Public sector unions have warned that the move to reduce the public sector wage bill amounted to a declaration of war. In terms of the 2018 wage agreement, public servants on salary bands 1-7 were given a 7% increase in 2018, while in 2019 and 2020 their increases were aligned with inflation, plus 1%. Civil servants on salary bands 8-12 received increases aligned to inflation plus 0.5%, while those at senior levels 11-13 received cost adjustments on a par with inflation. The government has set an inflation target of between 4% and 6%.
However, to narrow the wage gap, some public servants, such as low- and middle-ranking policemen and nurses, would get an additional 1% pay progression increase each year for three years.
Meanwhile, the Treasury defended its R16.4bn allocation to SAA, which is in business rescue, saying those who had lent to the airline in the past wanted to be paid back, with interest, because of the airline’s precarious financial position.
“SAA had legacy debt. This debt is old, it’s not new. It’s been sitting in their books. They are not able to pay it and it is guaranteed by the state.
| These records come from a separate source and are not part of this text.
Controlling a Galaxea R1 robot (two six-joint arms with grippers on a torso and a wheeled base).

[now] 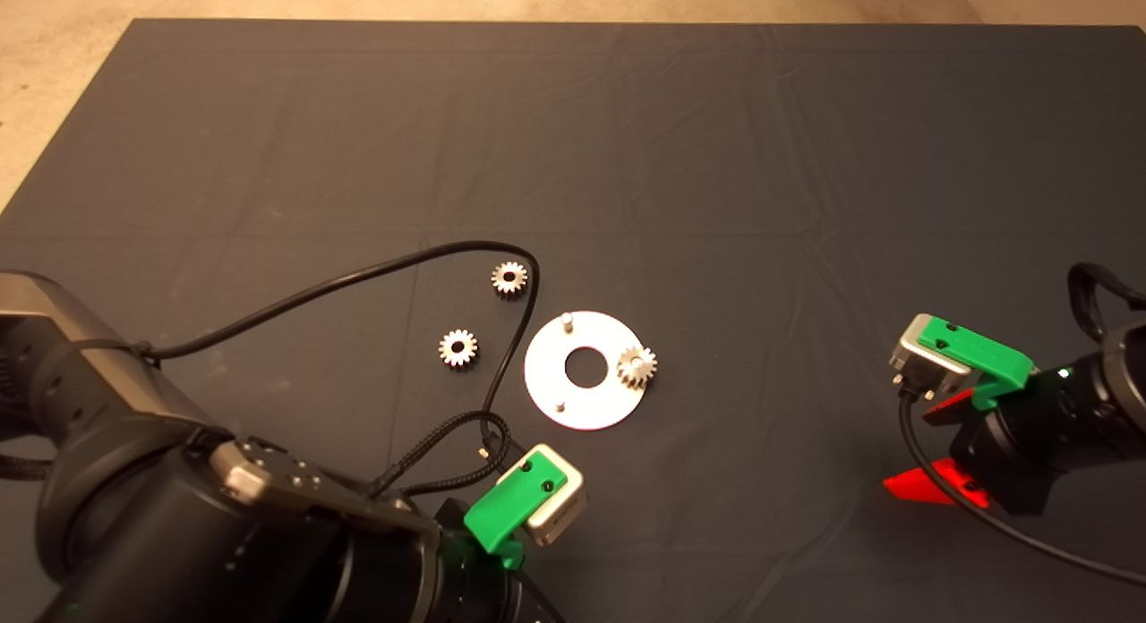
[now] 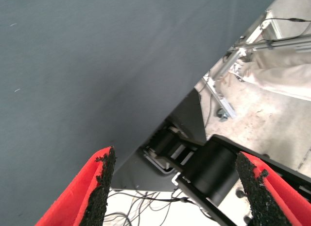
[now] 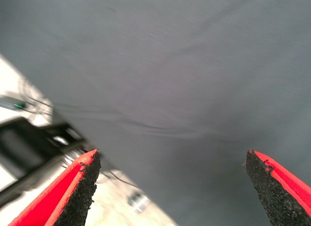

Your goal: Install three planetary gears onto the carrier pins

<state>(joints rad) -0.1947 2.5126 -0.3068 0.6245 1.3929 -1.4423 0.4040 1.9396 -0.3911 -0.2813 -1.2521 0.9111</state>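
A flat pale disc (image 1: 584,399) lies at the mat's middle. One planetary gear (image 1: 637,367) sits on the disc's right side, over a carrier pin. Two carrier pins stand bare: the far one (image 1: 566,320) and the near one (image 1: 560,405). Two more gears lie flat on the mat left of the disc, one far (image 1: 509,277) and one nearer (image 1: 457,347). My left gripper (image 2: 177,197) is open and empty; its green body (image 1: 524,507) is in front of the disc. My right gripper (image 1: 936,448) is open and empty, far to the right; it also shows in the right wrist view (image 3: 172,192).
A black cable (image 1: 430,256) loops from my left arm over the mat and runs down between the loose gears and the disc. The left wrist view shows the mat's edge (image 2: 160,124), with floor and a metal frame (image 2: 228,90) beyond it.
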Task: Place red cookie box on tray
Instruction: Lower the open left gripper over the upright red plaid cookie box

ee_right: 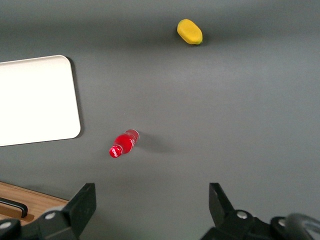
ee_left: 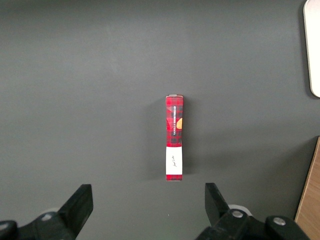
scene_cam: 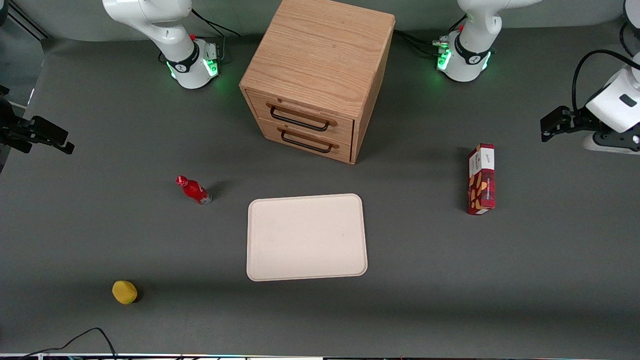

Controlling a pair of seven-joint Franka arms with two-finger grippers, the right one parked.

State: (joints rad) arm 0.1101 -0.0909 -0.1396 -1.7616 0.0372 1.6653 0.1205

It has got to a point where lenders are saying we are no longer going to roll over this debt because this entity is insolvent. We want to be paid our money,” said Tshepiso Moahloli, acting head of asset liability and management.
Mboweni told MPs the main theme of his budget was debt stabilisation because the government was forced to borrow more each year to plug the gap between revenue and expenditure. The budget deficit for 2020 was R380bn, while national debt would account for 71% of GDP by 2022/23.
He said the National Treasury was looking at reducing spending on high-ticket items such as bailouts to state-owned entities (SOEs) and the wage bill, reducing wastage in procurement and litigation against government, and rooting out theft of state money.